Quarante kilos ? sursaute-t-il, cette idiote n’a pas dû toucher aux provisions que je lui avais amenées... LOL

Merci pour cette lecture très divertissante. J'en redemande !!!

Amicalement,

Flupke

   florilange   
29/5/2009
 a aimé ce texte 
Bien
Lecture fort divertissante, en effet. Masquant probablement 1 effort de recherche non négligeable? N'ai pas vérifié l'exactitude de l'histoire, ni l'existence des personnages. Me suis laissée empoigner par ce texte complètement déjanté mêlant passé & présent, dont le bouquet final n'est pas le moins farfelu. Bravo pour l'humour décalé, servi par 1 langage impertinent de malice. Je verrais bien J.- M. Bigard dans le rôle de Nestor, avec C. Bouquet en Astarté.
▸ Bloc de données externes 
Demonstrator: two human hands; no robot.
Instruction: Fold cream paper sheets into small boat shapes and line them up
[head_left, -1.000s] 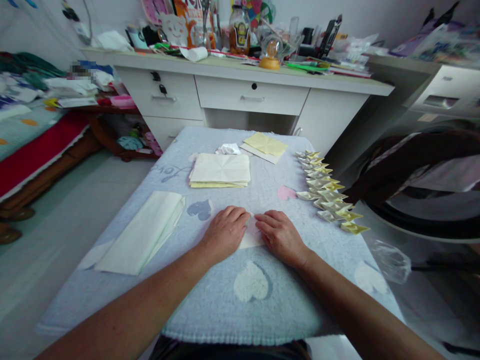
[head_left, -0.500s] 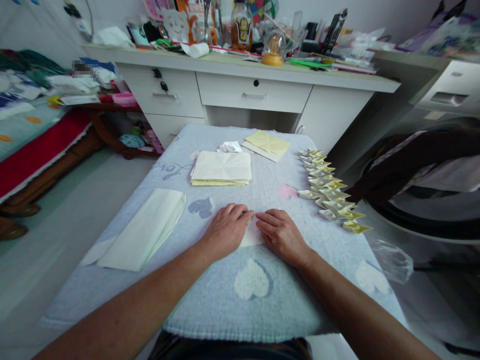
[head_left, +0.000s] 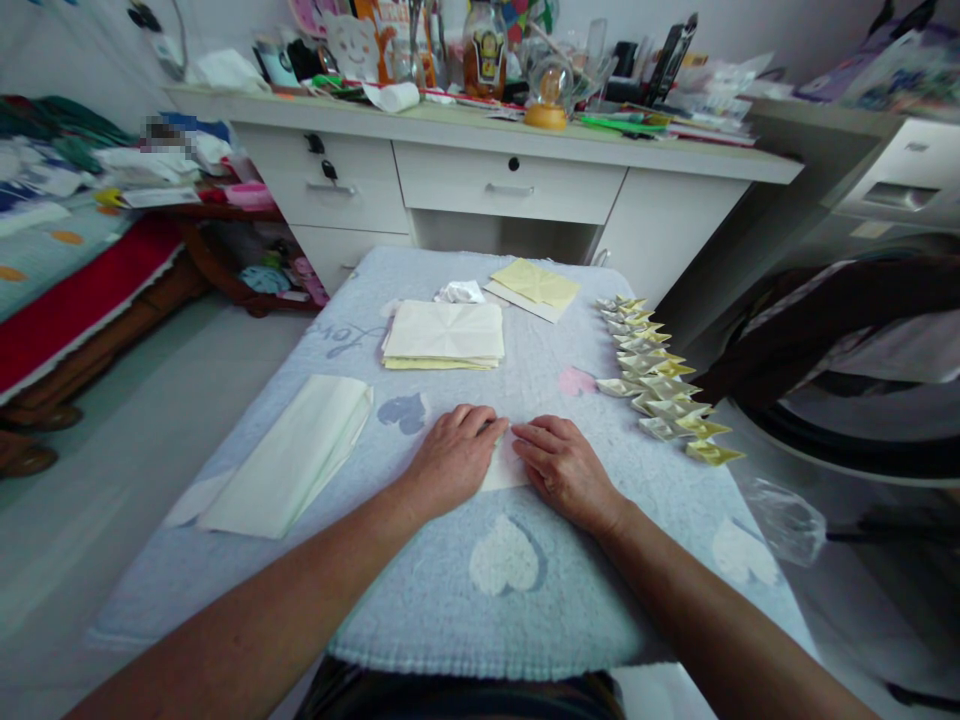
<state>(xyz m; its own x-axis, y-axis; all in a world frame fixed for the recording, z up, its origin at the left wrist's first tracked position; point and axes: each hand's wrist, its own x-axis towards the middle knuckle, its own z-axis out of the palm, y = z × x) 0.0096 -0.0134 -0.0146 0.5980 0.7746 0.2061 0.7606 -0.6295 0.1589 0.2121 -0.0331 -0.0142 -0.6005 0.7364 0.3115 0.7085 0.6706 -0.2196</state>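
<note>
A small piece of white paper (head_left: 504, 474) lies flat on the cloth-covered table, mostly hidden under my hands. My left hand (head_left: 455, 448) presses on its left side, thumb and fingertips closed together at the top edge. On the right side my right hand (head_left: 564, 462) holds it down with fingers bent and pressed together. The fingertips of both hands almost meet. Beyond them sits a stack of creased white and yellow paper squares (head_left: 444, 332). Long folded pale sheets (head_left: 289, 455) lie left of my left arm. Folded paper boats (head_left: 667, 390) stand in rows at the right edge.
A yellow creased sheet (head_left: 536, 282) overlaps a white one at the back, beside a crumpled white paper (head_left: 460, 292). A cluttered desk (head_left: 510, 125) stands behind the table. To the right are a clear plastic bag (head_left: 787, 520) and a washing machine (head_left: 892, 190).
Both hands stay on the paper in nearly the same place. Only a very slight shift of the whole view shows.
</note>
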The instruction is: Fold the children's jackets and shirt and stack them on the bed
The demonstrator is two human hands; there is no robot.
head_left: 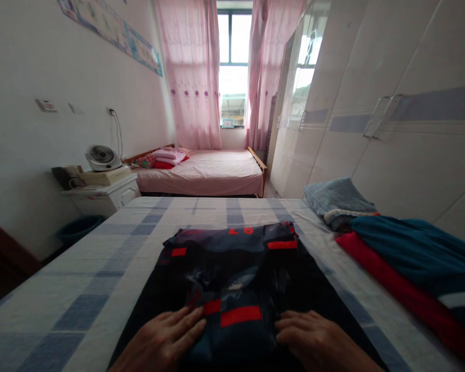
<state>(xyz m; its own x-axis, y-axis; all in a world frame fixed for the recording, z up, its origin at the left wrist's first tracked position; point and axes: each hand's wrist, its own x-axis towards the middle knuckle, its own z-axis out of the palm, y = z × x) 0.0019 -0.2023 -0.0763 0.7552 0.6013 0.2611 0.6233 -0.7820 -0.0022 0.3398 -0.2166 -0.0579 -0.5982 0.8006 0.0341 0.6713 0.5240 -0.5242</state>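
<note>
A dark, partly folded shirt with red bars and red characters lies in front of me on the bed, on a wider spread of black cloth. I cannot tell whether that cloth belongs to the shirt. My left hand rests flat on the shirt's near left part, fingers stretched out beside a red bar. On the near right part lies my right hand, palm down with its fingers extended. Neither hand visibly grips the fabric. The near edge of the shirt is hidden by the frame's bottom.
To the right on the checked bedsheet lie teal clothing, a red garment and a grey folded cloth. White wardrobes line the right side. A fan stands left; another bed is by the window.
</note>
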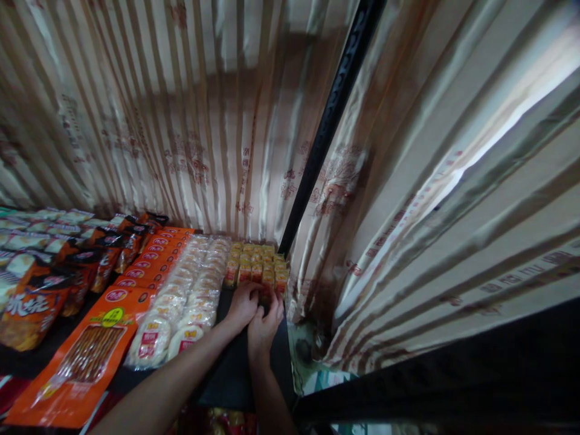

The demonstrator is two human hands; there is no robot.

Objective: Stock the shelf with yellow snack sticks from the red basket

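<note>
Small yellow packets [255, 254] stand packed in rows at the shelf's far right corner. My left hand [245, 305] reaches in from the left, its fingers bent over the front of these rows. Close beside it, my right hand [266, 322] has its thumb and fingers curled around the front packets at the right. Both hands touch at the fingertips, and what lies between them is dark and partly hidden. To the left of my hands lie two rows of round white crackers in clear wrap [185, 302].
Orange bags of stick snacks [93, 344] and black-and-orange snack bags [38, 302] fill the left of the dark shelf [231, 380]. A black upright post [324, 121] rises at the corner. Pleated printed curtains [190, 121] hang behind and to the right.
</note>
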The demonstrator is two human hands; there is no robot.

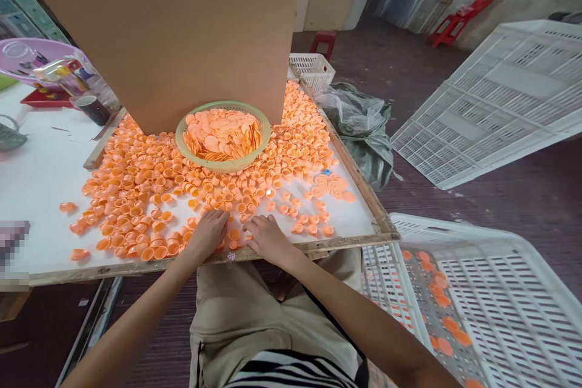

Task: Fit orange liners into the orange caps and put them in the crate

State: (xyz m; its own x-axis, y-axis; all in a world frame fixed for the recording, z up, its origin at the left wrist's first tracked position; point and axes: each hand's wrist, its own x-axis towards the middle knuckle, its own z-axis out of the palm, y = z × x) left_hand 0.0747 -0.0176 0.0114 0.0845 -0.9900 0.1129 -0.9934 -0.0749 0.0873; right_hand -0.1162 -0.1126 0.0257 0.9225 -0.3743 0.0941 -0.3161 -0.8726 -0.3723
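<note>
Many small orange plastic cups (131, 194) lie in a wide heap across the white tabletop. A green-rimmed basket (261, 154) among them is filled with flat orange discs (222, 130). My left hand (211, 233) rests at the heap's near edge, its fingers curled down and closed; what they pinch, if anything, is hidden. My right hand (268, 239) is just right of it, low over the table, with bent fingers slightly apart and pointing left. A few orange cups (233, 235) lie between the hands. Several loose discs (334, 185) lie farther right.
A tall cardboard panel (182, 30) stands behind the basket. Wooden strips (359, 170) edge the table. White crates stand at right, one (495, 242) low beside my legs with orange discs inside. A dark cup (93, 109) and a purple basin (36, 51) are at left.
</note>
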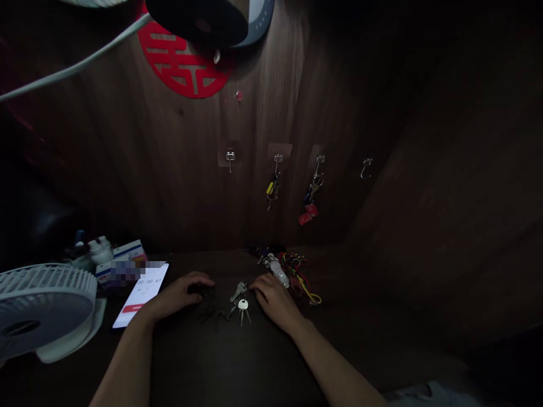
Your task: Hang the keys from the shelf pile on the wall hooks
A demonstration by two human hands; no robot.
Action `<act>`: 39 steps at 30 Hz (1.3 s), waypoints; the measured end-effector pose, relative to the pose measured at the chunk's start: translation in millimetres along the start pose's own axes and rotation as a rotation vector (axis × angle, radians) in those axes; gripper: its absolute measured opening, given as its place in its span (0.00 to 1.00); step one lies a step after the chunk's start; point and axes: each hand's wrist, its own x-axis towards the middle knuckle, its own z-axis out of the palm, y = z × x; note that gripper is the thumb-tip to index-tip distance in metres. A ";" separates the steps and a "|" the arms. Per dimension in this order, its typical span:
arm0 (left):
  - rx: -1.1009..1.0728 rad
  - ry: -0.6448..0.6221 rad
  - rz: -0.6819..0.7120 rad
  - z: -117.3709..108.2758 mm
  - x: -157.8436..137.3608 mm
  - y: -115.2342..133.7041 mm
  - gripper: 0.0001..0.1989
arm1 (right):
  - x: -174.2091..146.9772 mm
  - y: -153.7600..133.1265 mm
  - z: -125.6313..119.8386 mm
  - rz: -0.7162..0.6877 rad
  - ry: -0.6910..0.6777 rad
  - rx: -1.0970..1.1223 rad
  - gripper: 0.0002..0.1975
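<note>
My left hand (pixel 182 294) rests over the dark desk, thumb and fingers apart. Near its fingertips lie some dark keys (pixel 208 311), hard to make out in the dim light. Between my hands is a bunch of silver keys (pixel 242 305), fanned out on the desk. My right hand (pixel 275 299) lies just right of that bunch, its fingers loosely stretched, the tips close to the upper key; whether they touch it I cannot tell. Behind my right hand sits a pile of keys and coloured cords (pixel 299 271) with a whitish tag (pixel 279 272).
On the wooden wall, keys with a yellow tag (pixel 270 189) and keys with red tags (pixel 311 209) hang from hooks. A left hook (pixel 229 158) and a right hook (pixel 366 168) are bare. A lit phone (pixel 142 294), small boxes (pixel 123 265) and a white fan (pixel 46 305) stand left.
</note>
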 end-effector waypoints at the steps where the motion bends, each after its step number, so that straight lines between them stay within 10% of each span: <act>1: 0.014 -0.003 0.008 1.1 0.6 -0.5 0.18 | 0.3 0.1 0.0 0.002 -0.002 0.002 0.11; 18: -0.257 0.352 -0.047 40.8 27.4 10.2 0.15 | 5.9 -1.7 3.1 0.081 0.126 0.147 0.12; 39: -0.517 0.194 0.010 76.4 29.2 32.4 0.14 | 14.0 -13.3 12.2 0.129 0.200 0.358 0.12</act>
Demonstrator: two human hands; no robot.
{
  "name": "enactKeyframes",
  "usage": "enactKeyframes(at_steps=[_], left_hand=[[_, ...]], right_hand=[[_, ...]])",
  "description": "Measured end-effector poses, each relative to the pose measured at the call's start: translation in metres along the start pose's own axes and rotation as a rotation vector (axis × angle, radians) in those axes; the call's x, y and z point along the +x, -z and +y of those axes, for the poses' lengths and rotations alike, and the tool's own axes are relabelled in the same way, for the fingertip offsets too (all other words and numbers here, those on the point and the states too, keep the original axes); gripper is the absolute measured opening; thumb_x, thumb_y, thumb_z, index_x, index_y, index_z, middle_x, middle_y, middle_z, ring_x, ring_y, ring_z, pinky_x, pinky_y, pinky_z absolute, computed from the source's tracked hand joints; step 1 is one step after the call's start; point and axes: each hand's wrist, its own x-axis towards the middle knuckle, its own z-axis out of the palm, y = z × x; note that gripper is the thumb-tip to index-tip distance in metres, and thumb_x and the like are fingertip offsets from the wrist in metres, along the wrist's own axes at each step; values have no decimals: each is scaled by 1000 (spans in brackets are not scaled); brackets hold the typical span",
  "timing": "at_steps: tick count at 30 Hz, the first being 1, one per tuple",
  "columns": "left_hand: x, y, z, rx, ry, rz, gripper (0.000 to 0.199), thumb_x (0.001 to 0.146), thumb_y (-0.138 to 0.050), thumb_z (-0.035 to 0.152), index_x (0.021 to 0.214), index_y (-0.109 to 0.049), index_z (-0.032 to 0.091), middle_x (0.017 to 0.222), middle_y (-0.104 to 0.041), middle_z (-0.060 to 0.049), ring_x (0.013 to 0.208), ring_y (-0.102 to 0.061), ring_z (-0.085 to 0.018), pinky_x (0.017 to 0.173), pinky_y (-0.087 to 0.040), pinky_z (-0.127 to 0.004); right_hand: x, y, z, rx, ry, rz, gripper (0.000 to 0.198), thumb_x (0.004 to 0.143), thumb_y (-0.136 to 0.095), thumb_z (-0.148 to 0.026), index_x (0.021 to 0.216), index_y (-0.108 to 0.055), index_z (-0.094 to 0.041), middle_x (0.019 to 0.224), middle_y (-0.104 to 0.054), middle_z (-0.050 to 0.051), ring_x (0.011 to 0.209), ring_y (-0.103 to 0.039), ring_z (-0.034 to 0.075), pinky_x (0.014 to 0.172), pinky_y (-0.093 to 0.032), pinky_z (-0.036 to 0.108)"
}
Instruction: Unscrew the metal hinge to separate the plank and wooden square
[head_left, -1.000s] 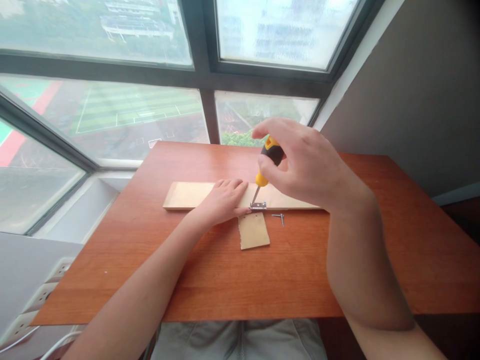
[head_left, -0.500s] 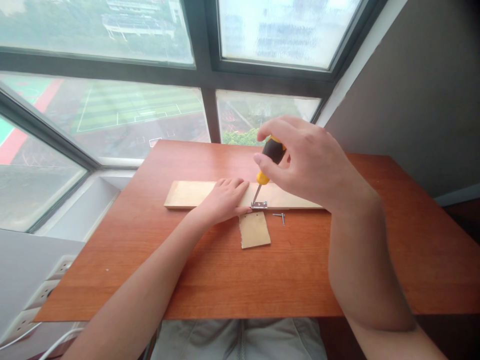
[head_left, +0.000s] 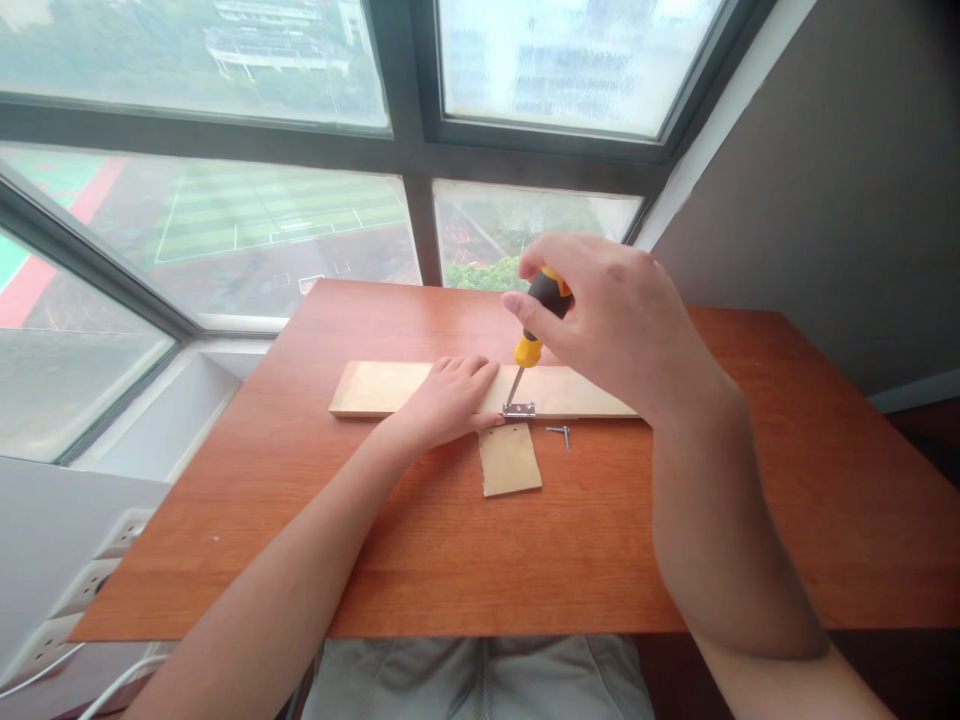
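A pale wooden board (head_left: 379, 388) lies crosswise on the brown table. My left hand (head_left: 454, 398) rests flat on top of it, fingers stretched out, with the thumb at the left end of a small metal hinge (head_left: 519, 409) on the board's near edge. My right hand (head_left: 611, 305) is closed around the black and yellow handle of a screwdriver (head_left: 528, 350). The tilted shaft comes down to the hinge's left part; the screw under the tip is too small to make out. Just in front of the hinge lies a small wooden piece (head_left: 510, 462) with two holes.
Several small screws (head_left: 564, 434) lie together right of the small wooden piece. The brown table (head_left: 480, 570) reaches back to tall windows (head_left: 285, 215). Wall sockets (head_left: 82, 588) and white cables (head_left: 124, 680) are at the lower left, beside the table edge.
My right hand has shifted slightly, its thumb moving a little out to the left along the screwdriver handle, and the wrist has turned. My left hand and the board look unmoved.
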Motion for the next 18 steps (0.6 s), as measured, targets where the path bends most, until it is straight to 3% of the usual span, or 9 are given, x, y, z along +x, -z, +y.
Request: enactKeyframes(at_steps=[4, 9, 12, 15, 18], left_hand=[[0, 1, 0, 9, 1, -2, 55, 87, -60, 49, 131, -45, 19, 131, -55, -13, 119, -51, -31, 98, -37, -41], [0, 0, -1, 18, -8, -1, 56, 86, -62, 49, 130, -46, 18, 131, -55, -13, 120, -51, -32, 97, -38, -40], [0, -1, -2, 14, -15, 7, 55, 87, -61, 49, 129, -46, 18, 130, -55, -13, 119, -51, -32, 97, -38, -40], [0, -2, -2, 6, -9, 7, 54, 87, -60, 50, 129, -46, 18, 130, -55, -14, 119, -52, -31, 97, -38, -40], [0, -1, -2, -4, -6, 4, 54, 87, -61, 49, 129, -47, 18, 131, -55, -14, 119, -51, -32, 97, -37, -40]], right_hand=[[-1, -1, 0, 8, -3, -14, 19, 91, -51, -28, 105, -62, -21, 93, -68, 5, 75, -56, 19, 67, -38, 34], [-4, 5, 1, 90, 64, -66, 33, 79, -53, -14, 111, -60, -20, 102, -66, 4, 69, -53, 14, 66, -40, 31], [-3, 5, 2, 126, 66, -58, 20, 84, -55, -22, 102, -62, -20, 98, -66, 3, 70, -54, 15, 65, -39, 30], [0, 3, 1, 145, 71, -9, 13, 89, -57, -32, 87, -63, -21, 83, -65, 1, 73, -55, 16, 67, -38, 31], [1, 2, 0, 219, 118, -6, 13, 91, -51, -19, 87, -64, -20, 81, -66, -1, 74, -57, 14, 69, -39, 29]])
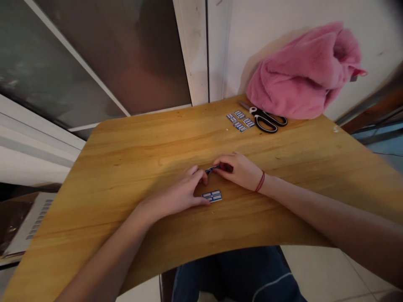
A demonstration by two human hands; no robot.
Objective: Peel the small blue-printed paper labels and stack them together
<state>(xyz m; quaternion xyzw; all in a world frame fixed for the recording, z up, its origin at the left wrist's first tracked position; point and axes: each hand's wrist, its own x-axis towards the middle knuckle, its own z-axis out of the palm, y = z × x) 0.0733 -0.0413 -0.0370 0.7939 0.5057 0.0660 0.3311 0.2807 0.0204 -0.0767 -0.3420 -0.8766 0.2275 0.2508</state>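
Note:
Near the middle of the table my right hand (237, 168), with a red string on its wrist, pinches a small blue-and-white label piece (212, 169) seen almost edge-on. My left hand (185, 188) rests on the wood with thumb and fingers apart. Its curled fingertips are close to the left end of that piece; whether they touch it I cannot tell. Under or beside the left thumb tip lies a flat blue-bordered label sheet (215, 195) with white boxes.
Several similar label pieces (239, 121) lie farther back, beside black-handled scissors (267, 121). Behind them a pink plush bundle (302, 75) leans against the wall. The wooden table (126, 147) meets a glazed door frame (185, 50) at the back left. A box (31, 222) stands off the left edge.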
Après les fleurs, le pot : le texte gagnerait à être écourté (quelques répétitions). Petites fautes : "son hiératique posture". Posture est 1 mot féminin. On devrait donc dire "sa posture hiératique". À moins qu'au Moyen-Âge, on se soit "posturé" autrement? Broutilles pour mémoire...

Passé 1 bon moment, merci Aldenor. Florilange.

   marogne   
16/10/2009
 a aimé ce texte 
Pas
Je crois que j’aurais bien aimé l’idée, un peu d’exotisme, une amulette étrange, un tunnel du temps, les croisés et les templiers, oui j’aurais sans doute bien aimé, mais….

Mais j’ai failli laisser tomber dès la première partie, cette description de l’enterrement, volontairement anachronique, et faussement ironique ou comique, m’a presque convaincu d’arrêter. Mais je cherchais l’histoire, je voulais croire que de cette confrontation entre deux époques allait éclore quelque chose d’intéressant.

Mais las, non, il semble que l’auteur a préféré essayer de faire des mots d’esprit, des clins d’oeils, des blagues légères pour inciter au rire, plutôt que de développer une histoire. Et, en tout cas pour moi – et mon absence de sens de l’humour doit être considéré comme circonstance atténuante – ceci n’a même pas conduit à un sourire, mais plutôt à un visage de plus en plus figé… ; Et l’histoire elle-même est abandonnée, on se perd dans un style faussement surréaliste, on a plus envie – en fait – d’essayer de suivre les méandres du texte.

Désolé, mais j’ai plaidé les circonstances atténuantes…. J’espère que le jury en tiendra compte.